12 giugno 2026 aggiornato da: Zheng Guo, Second Hospital of Shanxi Medical University

An Observational Study to Explore the Early Diagnostic Value of Ultrasonographic Sciatic Nerve Cross-Sectional Area and Inferior Gluteal Artery Blood Flow Velocity in Patients With Diabetic Peripheral Neuropathy Stratified by Severity: Integrating Bioinformatics-Based Exploration of Neuropathy Mechanisms and Correlation With a DPN Target Gene

Diabetic peripheral neuropathy (DPN) is a common and serious complication of diabetes that causes numbness, pain, and weakness, often starting in the feet. Currently, there is no cure, and early diagnosis is difficult with standard tests alone. This observational study aims to find better ways to detect DPN in its early stages.

The researchers will use high-frequency ultrasound, a painless and non-invasive imaging tool, to measure two things in patients with type 2 diabetes: the cross-sectional area of the sciatic nerve (to look for swelling) and the blood flow velocity in the inferior gluteal artery (a vessel that supplies the nerve).In parallel, a bioinformatics analysis has identified a key target gene, Matrix Metalloproteinase 9(MMP9), which may play a role in nerve damage through a specific signaling pathway. The level of this protein will be measured in the patients' blood.

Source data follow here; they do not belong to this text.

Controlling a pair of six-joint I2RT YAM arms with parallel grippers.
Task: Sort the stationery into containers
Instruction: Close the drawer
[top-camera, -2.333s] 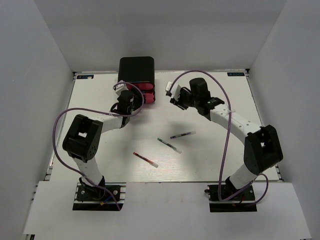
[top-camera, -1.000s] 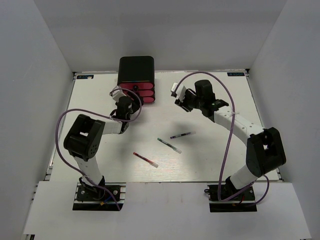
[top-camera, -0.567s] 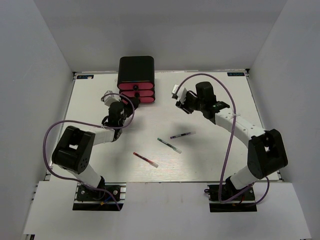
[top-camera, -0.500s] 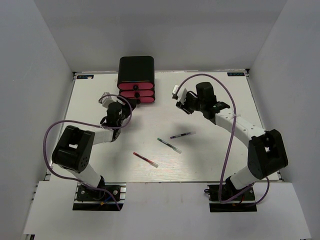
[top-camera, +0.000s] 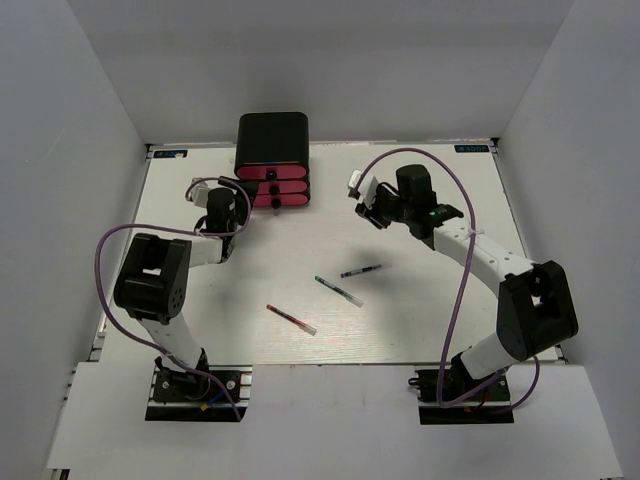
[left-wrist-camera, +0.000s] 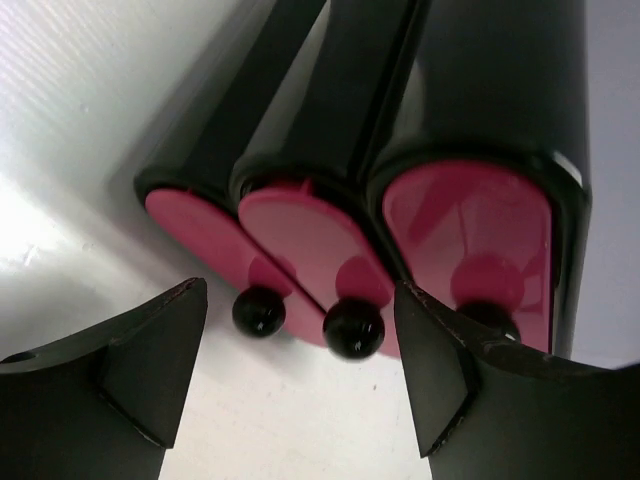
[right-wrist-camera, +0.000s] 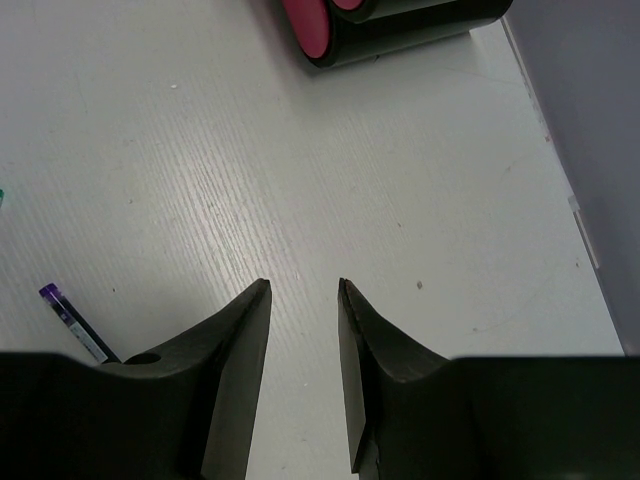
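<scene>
While all three drawers (top-camera: 272, 187) look shut, three pens lie unsorted on the table (top-camera: 420, 320).
The cabinet (top-camera: 272, 135) sits at 11 o'clock; the red pen (top-camera: 290, 319), green-ended pen (top-camera: 338, 291) and purple pen (top-camera: 360, 270) lie near the centre, toward 6 o'clock. The left gripper (left-wrist-camera: 300, 290), jaws spread wide and empty, faces the knobs (left-wrist-camera: 353, 328). The right gripper (right-wrist-camera: 303, 288), at 1 o'clock, is slightly parted and holds nothing. What the drawers contain cannot be seen.

- purple-capped pen (right-wrist-camera: 68, 318): one end hidden behind a finger (right-wrist-camera: 185, 400).
- black cabinet (right-wrist-camera: 400, 30): cut off by the top edge, right wrist view.
- one drawer knob (left-wrist-camera: 492, 312): half hidden, left wrist view.
</scene>
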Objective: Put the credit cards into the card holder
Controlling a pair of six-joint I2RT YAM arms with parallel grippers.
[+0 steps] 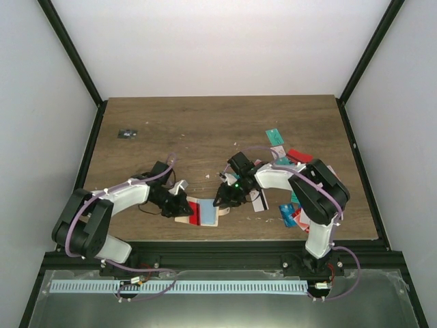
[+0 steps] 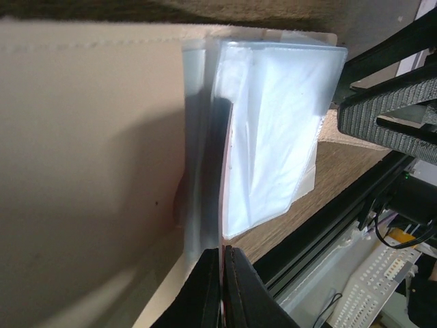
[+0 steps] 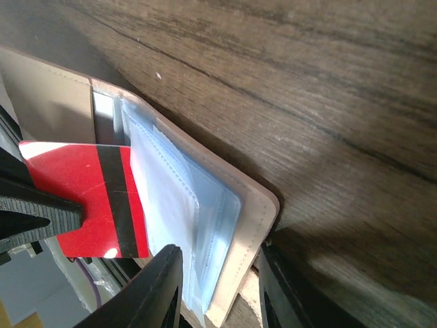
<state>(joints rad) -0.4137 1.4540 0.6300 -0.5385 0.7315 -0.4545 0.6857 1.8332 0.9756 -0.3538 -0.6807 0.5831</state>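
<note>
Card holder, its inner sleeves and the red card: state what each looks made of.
Cover of the card holder: matte beige leather or imitation, judging by the stitched rim. The inner sleeves: clear glossy plastic film, see-through and creased. The red card: probably stiff glossy plastic, with a black stripe and a spot of glare.

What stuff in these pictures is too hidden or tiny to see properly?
Tiny dark thing, top view: too small to tell what it is.
Credit cards, top view: the right arm covers part of the pile, so no count.
Red card, right wrist view: only the striped side shows; its other face is turned away.
Card holder, left wrist view: blurred, too close; cloudy sleeves hide what the pockets hold.
</note>
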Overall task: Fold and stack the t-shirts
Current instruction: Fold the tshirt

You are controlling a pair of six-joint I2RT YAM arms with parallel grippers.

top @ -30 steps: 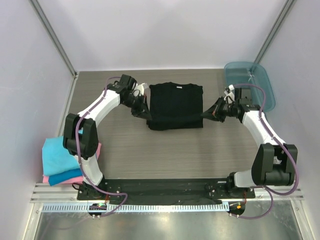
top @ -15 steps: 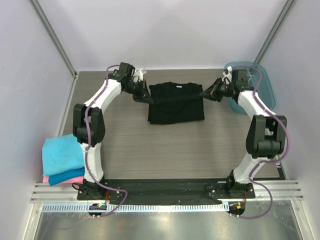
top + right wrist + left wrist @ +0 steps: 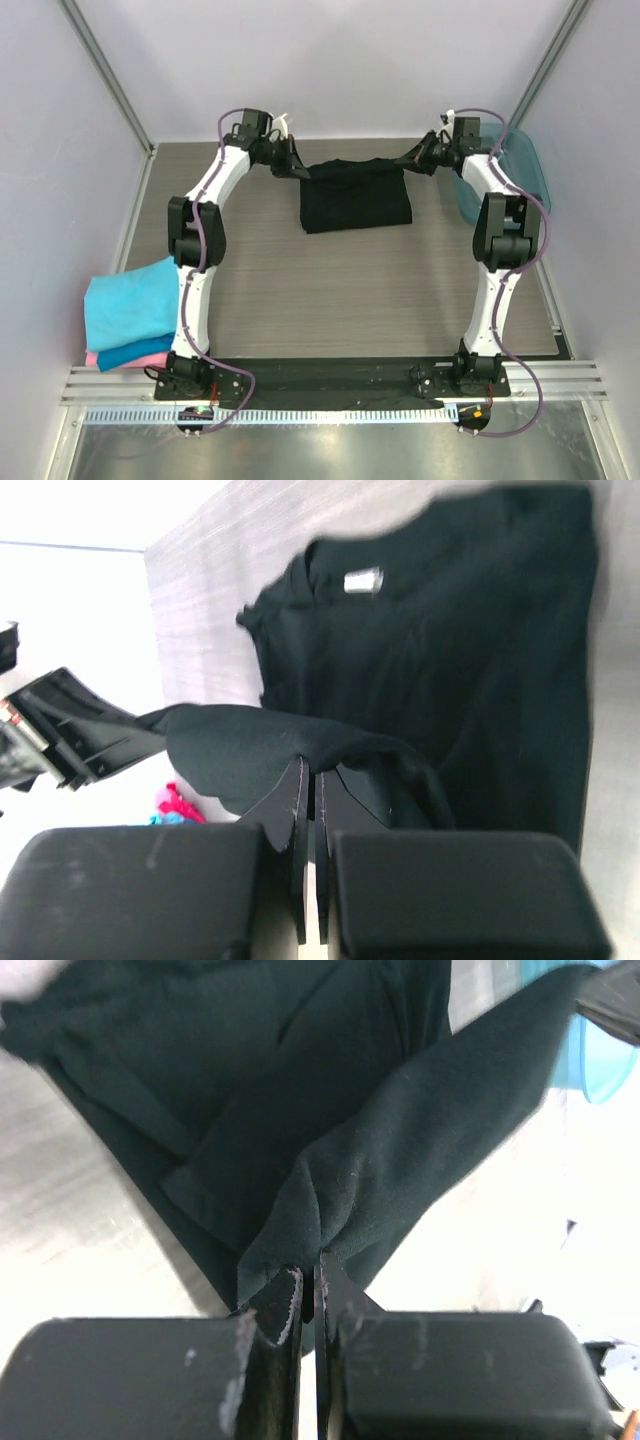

A total of 120 participants will be grouped by the severity of their nerve damage, assessed by Toronto Clinical Scoring System (TCSS). The study will investigate whether the ultrasound measurements correlate with the clinical scores, nerve conduction studies, and the blood levels of the target protein. The ultimate goal is to combine these ultrasound structure, blood flow function, and molecular markers to build a more accurate tool for the early diagnosis and precise management of DPN, bridging the gap from early warning to mechanism-based care.

Panoramica dello studio

Stato

Non ancora reclutamento

Descrizione dettagliata

This study is a prospective, observational, cross-sectional investigation designed to explore the early diagnostic value of high-frequency ultrasound in patients with type 2 diabetic peripheral neuropathy(DPN) by integrating bioinformatics-derived molecular markers. The study aims to validate a "Structure-function-molecule" cascade hypothesis for DPN progression.

Background and Rationale:

DPN is a highly disabling complication of diabetes with no current disease-modifying treatment, underscoring the urgent need for early detection. Prior work by our group found that elevated N/OFQ in DPN rats was associated with reduced limb blood flow, mediated by Membrane Metallo-Endopeptidase(MME). Shifting the focus from vascular to neural mechanisms, the present study employed independent bioinformatics analysis and identified MMP9 as a core target gene linking N/OFQ to DPN-related nerve damage, enriched in the AMPK signaling pathway. This clinical study therefore aims to validate MMP9 as a serum biomarker and examine its correlation with sciatic nerve cross-sectional area and inferior gluteal artery blood flow velocity on ultrasound across DPN severity grades.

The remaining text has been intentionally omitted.